EXERCISE ▸
Please say how many lines in the records below contain the word "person". Give only the number.

────────────────────

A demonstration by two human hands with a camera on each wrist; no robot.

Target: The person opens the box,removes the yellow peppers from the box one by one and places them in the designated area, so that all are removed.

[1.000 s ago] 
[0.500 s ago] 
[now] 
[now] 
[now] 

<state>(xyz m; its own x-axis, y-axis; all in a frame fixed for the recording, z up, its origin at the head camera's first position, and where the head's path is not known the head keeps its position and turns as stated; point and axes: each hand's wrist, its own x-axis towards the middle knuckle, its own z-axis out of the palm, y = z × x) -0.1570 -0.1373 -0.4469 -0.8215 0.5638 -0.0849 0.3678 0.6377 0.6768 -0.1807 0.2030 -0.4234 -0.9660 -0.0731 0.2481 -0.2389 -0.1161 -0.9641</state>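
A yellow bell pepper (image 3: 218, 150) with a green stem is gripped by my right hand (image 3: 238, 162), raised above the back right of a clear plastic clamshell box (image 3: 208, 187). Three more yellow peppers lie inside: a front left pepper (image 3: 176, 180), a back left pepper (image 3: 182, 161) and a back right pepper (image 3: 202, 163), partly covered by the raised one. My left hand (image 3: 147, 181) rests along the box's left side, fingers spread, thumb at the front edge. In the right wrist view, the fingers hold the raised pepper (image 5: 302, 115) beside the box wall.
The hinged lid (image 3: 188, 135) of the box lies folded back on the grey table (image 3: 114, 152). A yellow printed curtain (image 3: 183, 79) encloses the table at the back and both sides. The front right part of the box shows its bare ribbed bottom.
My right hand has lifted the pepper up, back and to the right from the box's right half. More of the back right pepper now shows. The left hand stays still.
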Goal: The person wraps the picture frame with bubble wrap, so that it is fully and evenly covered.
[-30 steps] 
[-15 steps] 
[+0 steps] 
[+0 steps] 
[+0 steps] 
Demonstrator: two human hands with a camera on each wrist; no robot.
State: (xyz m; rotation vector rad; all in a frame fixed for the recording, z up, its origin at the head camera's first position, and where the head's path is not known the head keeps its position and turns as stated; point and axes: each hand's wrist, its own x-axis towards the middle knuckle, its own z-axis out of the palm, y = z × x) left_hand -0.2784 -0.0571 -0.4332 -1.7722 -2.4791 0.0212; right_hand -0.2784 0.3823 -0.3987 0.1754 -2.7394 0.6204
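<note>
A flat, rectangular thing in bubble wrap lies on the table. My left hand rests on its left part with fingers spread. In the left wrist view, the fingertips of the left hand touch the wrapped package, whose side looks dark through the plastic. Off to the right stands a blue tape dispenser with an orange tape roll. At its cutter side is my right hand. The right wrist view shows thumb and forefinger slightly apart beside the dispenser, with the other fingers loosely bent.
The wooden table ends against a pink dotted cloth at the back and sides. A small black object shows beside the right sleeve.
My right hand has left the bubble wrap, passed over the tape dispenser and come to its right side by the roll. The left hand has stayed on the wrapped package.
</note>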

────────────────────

EXERCISE RESPONSE ▸
2